Action item →
The lines from the start of the listing through the line containing "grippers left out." should be printed exactly, and no other lines should be printed.
══ Records for processing
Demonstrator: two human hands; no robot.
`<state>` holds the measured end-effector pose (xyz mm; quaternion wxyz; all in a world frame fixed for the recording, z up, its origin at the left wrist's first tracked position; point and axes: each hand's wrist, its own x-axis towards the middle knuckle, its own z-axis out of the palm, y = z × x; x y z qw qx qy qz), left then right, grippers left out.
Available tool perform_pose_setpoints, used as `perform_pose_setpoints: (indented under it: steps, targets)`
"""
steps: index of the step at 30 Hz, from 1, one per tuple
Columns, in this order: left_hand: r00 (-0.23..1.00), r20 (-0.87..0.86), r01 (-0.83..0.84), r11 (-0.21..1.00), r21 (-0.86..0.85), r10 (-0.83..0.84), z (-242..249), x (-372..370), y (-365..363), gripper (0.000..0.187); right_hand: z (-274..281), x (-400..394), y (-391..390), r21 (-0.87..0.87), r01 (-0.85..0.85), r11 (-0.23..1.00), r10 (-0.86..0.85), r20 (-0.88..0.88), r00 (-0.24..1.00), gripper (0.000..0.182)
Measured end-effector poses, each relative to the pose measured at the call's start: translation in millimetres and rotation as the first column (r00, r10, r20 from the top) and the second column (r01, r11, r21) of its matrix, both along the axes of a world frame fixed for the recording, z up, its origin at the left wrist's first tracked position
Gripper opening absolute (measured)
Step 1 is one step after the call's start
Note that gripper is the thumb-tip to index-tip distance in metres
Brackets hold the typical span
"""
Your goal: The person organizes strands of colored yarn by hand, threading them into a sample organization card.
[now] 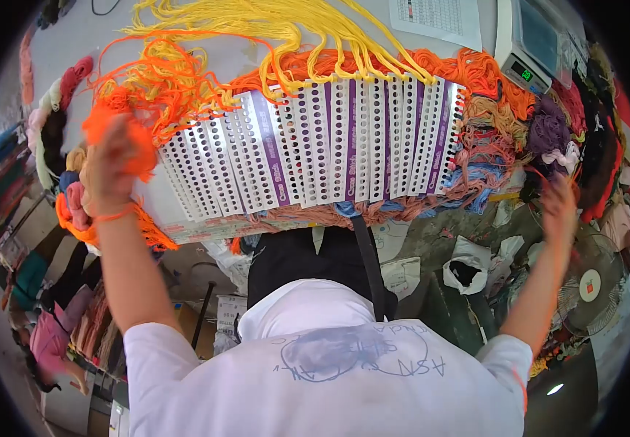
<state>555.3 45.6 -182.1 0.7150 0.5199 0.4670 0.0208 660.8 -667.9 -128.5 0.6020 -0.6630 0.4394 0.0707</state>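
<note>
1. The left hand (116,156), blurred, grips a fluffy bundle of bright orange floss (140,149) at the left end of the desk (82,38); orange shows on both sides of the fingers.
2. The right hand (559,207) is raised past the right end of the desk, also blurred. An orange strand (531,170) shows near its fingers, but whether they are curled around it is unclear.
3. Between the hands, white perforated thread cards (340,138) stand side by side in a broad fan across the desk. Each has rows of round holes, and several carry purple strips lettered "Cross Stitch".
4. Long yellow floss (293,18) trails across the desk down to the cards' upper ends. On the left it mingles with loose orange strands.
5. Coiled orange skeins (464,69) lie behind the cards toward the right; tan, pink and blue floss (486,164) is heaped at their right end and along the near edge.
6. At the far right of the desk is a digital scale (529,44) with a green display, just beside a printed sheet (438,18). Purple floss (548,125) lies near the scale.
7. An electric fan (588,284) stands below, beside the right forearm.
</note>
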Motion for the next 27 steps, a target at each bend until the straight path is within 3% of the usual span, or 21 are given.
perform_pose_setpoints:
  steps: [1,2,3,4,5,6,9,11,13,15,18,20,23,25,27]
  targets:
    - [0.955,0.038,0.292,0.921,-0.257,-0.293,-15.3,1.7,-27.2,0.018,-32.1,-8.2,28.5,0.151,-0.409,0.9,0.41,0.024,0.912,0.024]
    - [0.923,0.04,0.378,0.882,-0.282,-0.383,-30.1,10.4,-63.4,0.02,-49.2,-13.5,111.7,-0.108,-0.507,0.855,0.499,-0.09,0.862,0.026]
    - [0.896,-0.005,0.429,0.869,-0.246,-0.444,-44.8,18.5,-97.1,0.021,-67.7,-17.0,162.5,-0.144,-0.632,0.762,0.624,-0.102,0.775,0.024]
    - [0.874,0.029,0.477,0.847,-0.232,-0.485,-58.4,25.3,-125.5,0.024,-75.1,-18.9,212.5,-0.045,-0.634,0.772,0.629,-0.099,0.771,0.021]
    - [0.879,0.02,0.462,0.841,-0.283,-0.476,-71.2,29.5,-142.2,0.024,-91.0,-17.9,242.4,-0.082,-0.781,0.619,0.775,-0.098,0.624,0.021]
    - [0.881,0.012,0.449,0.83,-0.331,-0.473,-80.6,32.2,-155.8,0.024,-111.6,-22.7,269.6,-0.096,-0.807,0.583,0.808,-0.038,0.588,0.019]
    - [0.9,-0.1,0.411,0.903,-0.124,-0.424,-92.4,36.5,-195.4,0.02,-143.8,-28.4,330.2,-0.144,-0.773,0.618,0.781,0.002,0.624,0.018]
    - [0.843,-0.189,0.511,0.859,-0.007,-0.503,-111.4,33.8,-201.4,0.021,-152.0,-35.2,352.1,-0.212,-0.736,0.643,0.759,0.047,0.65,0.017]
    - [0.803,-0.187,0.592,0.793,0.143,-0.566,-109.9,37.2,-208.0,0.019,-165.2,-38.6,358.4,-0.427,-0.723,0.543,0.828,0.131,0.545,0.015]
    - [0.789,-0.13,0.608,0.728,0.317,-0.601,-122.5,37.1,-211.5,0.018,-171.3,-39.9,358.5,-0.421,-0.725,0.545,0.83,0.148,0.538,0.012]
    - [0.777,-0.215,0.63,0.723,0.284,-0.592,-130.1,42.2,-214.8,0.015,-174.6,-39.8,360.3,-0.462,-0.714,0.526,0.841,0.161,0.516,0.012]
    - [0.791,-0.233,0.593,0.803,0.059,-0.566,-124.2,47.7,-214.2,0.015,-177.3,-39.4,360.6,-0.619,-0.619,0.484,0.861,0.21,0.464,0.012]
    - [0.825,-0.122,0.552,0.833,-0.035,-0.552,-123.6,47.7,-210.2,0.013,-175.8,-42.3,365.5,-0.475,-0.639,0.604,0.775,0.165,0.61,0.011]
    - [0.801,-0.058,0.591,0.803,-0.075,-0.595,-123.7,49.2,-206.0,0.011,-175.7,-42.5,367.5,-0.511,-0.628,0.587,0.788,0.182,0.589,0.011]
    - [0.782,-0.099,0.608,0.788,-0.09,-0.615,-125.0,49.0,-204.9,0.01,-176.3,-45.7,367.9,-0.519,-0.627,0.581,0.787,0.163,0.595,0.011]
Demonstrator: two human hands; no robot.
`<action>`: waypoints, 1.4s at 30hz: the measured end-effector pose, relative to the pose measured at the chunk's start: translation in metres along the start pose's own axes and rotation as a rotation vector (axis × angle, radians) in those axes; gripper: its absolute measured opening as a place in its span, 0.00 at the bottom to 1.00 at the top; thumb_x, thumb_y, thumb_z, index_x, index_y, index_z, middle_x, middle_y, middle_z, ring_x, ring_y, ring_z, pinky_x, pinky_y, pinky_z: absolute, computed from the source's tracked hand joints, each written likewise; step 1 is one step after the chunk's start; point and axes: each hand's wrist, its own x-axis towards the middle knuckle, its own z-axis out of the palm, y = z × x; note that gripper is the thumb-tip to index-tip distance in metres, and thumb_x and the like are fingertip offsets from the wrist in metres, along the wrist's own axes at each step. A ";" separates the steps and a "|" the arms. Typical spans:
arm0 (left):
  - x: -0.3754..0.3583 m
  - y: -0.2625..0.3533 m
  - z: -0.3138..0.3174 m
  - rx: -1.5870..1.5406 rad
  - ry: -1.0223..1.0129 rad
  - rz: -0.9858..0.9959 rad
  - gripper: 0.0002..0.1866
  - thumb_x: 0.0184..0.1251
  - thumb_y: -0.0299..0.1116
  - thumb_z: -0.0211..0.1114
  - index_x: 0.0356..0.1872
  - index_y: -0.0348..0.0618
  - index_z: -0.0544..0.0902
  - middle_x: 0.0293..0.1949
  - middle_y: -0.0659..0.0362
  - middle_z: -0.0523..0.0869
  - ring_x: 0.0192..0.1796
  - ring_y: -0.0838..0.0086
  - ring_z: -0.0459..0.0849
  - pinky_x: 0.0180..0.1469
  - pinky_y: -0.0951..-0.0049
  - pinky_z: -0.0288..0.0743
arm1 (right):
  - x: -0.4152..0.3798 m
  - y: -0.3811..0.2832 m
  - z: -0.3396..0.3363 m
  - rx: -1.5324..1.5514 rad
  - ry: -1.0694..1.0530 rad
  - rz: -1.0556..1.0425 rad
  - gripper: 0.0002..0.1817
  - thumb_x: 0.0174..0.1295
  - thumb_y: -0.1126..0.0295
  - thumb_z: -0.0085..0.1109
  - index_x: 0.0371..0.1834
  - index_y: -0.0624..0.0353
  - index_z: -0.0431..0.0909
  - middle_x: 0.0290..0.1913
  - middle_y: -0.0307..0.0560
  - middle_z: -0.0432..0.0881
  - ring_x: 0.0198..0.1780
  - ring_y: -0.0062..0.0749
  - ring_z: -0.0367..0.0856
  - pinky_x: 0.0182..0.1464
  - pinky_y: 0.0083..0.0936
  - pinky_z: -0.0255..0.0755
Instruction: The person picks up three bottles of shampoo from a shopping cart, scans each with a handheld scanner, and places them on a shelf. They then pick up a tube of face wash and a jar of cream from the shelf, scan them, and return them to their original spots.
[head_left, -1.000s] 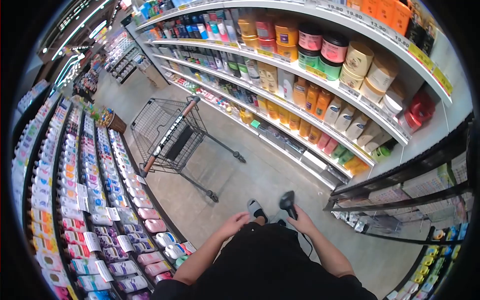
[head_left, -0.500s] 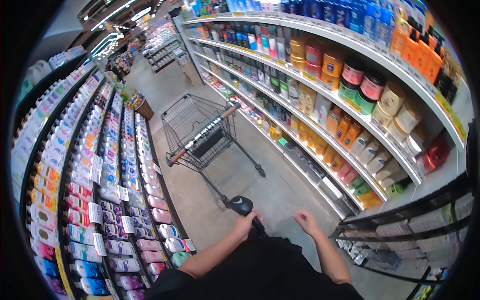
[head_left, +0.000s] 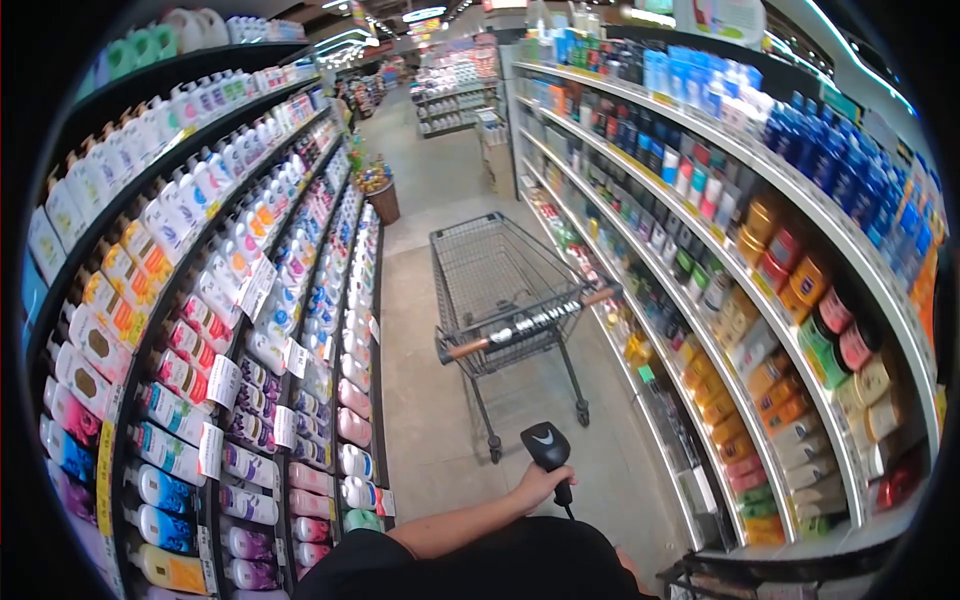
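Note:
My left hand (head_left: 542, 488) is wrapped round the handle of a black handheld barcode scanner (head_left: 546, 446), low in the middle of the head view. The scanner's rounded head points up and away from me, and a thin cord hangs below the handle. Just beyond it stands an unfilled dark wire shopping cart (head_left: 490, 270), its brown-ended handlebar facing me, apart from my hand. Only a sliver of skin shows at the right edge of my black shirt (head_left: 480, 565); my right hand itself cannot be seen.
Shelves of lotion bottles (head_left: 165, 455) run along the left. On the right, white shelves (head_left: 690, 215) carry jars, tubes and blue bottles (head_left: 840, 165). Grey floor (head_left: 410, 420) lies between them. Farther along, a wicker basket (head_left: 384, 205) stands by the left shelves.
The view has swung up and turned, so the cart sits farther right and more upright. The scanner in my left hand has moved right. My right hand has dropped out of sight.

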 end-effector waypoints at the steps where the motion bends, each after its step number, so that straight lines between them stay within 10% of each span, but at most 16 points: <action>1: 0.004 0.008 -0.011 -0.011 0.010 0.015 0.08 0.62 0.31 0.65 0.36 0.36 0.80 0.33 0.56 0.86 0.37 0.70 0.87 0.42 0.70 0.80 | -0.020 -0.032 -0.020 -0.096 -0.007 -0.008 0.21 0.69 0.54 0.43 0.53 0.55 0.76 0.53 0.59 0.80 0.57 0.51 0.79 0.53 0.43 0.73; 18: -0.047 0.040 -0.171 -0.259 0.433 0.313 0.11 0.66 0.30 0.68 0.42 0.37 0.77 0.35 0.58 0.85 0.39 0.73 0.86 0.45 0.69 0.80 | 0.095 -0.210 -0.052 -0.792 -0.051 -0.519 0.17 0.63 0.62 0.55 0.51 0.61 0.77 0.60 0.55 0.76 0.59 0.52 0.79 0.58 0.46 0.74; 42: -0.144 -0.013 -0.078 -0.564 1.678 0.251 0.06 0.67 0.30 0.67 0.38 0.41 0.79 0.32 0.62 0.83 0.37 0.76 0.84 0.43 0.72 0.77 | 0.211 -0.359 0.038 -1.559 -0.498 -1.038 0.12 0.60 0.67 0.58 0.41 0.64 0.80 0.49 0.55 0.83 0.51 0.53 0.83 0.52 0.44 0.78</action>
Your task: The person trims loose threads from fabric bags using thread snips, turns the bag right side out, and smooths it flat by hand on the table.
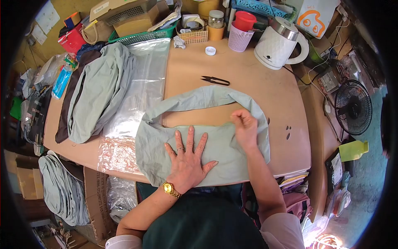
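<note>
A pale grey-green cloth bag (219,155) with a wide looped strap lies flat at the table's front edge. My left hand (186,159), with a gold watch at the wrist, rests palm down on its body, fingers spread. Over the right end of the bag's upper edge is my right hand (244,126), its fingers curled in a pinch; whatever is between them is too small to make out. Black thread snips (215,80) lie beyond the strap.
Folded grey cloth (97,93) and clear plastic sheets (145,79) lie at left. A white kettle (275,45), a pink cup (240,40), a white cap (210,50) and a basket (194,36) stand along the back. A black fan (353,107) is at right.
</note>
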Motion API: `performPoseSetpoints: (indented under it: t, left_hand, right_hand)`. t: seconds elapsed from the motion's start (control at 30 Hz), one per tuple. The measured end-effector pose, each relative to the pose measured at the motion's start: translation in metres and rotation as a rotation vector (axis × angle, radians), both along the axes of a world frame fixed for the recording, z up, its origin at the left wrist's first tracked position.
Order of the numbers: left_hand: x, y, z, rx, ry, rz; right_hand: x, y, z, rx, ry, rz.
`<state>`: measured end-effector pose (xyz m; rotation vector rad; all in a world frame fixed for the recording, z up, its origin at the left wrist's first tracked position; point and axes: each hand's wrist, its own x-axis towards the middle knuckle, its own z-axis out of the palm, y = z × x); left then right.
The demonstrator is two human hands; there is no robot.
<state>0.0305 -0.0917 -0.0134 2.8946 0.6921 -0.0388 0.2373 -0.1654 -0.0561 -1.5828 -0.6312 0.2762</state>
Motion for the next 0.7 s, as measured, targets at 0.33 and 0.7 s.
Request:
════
Result →
Demonstrator: two human hands; no robot.
`<state>` holds the measured end-effector pose (xyz mm; quaternion wxyz; all in a world frame fixed for the recording, z up, its origin at the left wrist's first tracked position; point and axes: each hand's wrist, its own x-axis towards the middle knuckle, its own z-axis out of the palm, y = z × x; x y z qw qx qy qz), left then right, grippers left out.

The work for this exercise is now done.